Diskriminierung von mobilen Beschäftigten
Konkret monierte das oberste EU-Gericht, dass Erwerbstätige weniger Geld bekommen, wenn ihre Kinder in bestimmten EU-Mitgliedstaaten mit geringeren Lebenshaltungskosten wohnen. Der EuGH sah darin, wie die Kommission, eine Diskriminierung von mobilen Beschäftigten aufgrund der Staatsangehörigkeit. So betrug das Familiengeld etwa für Kinder, die in Rumänien und Bulgarien leben nur die Hälfte des normalen Satzes.

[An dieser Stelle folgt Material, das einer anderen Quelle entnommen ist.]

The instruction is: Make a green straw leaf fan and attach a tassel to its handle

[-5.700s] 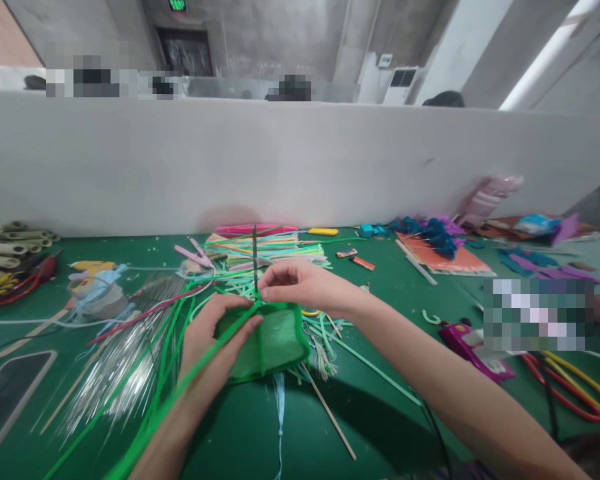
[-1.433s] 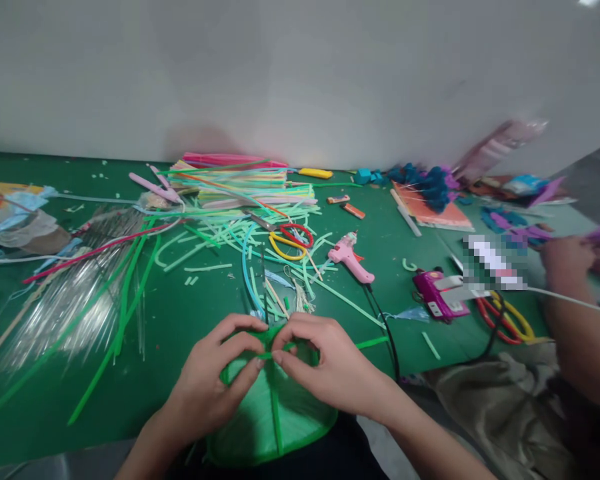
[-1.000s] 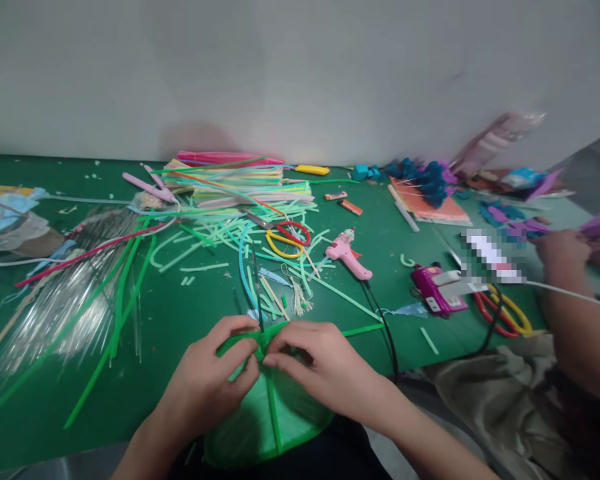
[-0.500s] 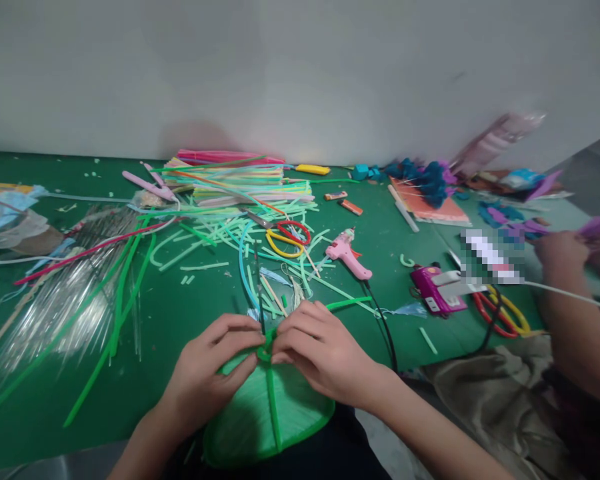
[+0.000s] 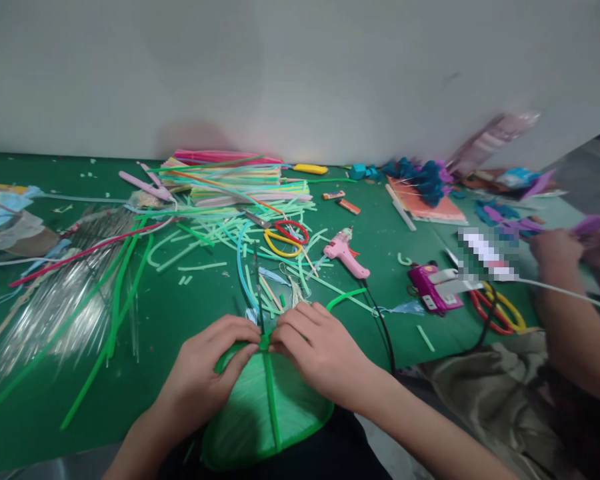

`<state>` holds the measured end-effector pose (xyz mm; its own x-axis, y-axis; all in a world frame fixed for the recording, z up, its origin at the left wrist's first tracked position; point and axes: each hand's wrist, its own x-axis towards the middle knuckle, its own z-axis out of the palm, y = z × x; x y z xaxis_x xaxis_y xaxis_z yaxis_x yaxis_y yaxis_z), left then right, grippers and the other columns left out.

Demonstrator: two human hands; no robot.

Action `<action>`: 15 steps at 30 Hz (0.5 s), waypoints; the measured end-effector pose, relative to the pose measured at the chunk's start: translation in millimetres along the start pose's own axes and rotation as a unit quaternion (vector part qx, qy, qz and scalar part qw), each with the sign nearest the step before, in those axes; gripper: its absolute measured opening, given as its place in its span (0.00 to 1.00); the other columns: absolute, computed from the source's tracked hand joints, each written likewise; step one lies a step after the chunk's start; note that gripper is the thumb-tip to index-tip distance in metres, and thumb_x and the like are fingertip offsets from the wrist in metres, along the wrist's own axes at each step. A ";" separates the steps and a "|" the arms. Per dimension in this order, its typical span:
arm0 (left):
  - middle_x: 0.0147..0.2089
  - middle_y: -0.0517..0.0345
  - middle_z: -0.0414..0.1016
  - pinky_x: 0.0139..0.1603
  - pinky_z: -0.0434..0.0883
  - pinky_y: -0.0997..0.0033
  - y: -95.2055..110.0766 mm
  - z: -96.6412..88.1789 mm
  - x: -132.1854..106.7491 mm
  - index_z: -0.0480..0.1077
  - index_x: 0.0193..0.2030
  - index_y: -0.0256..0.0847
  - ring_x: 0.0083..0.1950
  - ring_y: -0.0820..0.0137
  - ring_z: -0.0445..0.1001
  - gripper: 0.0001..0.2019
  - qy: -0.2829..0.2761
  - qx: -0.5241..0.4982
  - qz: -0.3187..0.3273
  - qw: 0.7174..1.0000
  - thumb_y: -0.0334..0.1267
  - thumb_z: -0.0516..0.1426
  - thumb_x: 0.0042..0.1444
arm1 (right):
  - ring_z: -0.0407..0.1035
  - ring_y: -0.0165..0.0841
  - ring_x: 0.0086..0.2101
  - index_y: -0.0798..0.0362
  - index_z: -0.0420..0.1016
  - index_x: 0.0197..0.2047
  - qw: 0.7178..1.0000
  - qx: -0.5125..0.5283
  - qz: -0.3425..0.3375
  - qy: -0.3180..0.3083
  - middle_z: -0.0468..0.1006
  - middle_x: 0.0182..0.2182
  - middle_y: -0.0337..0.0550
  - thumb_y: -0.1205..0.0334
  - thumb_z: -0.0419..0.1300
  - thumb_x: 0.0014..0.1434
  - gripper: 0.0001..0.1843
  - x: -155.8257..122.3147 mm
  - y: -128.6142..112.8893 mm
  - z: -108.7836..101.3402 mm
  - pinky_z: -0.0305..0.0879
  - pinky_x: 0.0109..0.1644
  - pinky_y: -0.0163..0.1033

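Note:
A green leaf-shaped piece with a fuzzy green rim and a raised midrib lies low in front of me, over my lap. At its top end, my left hand pinches the edge between thumb and fingers. My right hand grips the same end from the other side, its fingers closed and nearly meeting the left ones. Between them a small green band or knot shows at the base of a thin dark stem, which points away from me. The fingertips partly hide this joint.
A pink glue gun with a black cord lies right of centre. Scissors with red and yellow handles rest among cut green strips. Bundled pipe cleaners lie by the wall, clear sticks at left. Another person's hands handle purple material at right.
The fingers of both hands have shifted slightly around the leaf's top end, and the green band there looks tighter to the stem. The whole view has moved a little.

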<state>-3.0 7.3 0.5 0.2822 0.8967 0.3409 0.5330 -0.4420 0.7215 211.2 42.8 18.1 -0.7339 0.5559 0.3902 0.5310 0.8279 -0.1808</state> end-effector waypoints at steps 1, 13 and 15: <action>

Wanderarbeitnehmer müssten denselben Zugang zu sozialpolitischen Leistungen haben wie inländische Arbeitnehmer, da auch sie durch Steuern und Sozialabgaben zur Finanzierung dieser Maßnahmen beitragen, hieß es aus Luxemburg. Der EuGH hatte im Juni 2022 entschieden, dass eine ähnliche Regelung in Österreich gegen EU-Recht verstoße.